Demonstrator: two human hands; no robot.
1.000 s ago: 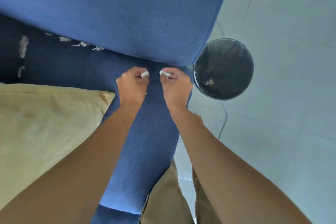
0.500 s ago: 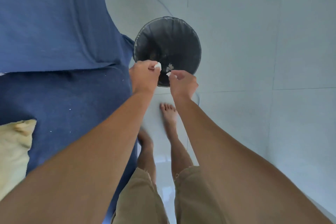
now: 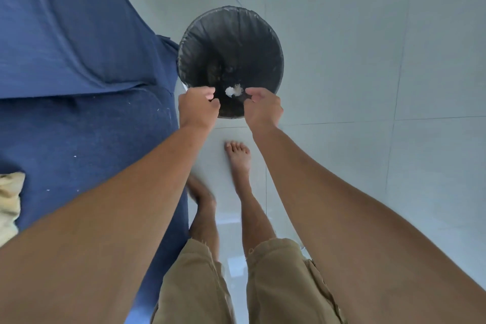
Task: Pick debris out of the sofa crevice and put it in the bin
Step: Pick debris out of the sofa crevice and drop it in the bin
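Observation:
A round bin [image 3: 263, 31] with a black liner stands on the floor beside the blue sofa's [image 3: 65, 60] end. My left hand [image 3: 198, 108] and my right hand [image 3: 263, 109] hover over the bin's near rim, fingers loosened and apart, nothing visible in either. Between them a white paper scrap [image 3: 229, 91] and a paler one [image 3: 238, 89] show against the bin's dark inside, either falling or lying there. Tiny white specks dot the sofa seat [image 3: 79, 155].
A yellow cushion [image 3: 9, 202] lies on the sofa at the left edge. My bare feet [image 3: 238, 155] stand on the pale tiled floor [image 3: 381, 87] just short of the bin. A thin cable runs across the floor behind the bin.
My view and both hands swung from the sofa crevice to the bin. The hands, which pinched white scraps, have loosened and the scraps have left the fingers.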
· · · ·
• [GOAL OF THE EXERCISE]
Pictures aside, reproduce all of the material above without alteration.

• [RESULT FOR THIS TASK]
Demonstrator: two human hands; no robot.
1.000 s ago: 
0.500 s ago: 
now: 
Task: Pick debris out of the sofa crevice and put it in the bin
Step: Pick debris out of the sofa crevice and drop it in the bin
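Observation:
A round bin [image 3: 263, 31] with a black liner stands on the floor beside the blue sofa's [image 3: 65, 60] end. My left hand [image 3: 198, 108] and my right hand [image 3: 263, 109] hover over the bin's near rim, fingers loosened and apart, nothing visible in either. Between them a white paper scrap [image 3: 229, 91] and a paler one [image 3: 238, 89] show against the bin's dark inside, either falling or lying there. Tiny white specks dot the sofa seat [image 3: 79, 155].
A yellow cushion [image 3: 9, 202] lies on the sofa at the left edge. My bare feet [image 3: 238, 155] stand on the pale tiled floor [image 3: 381, 87] just short of the bin. A thin cable runs across the floor behind the bin.
My view and both hands swung from the sofa crevice to the bin. The hands, which pinched white scraps, have loosened and the scraps have left the fingers.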

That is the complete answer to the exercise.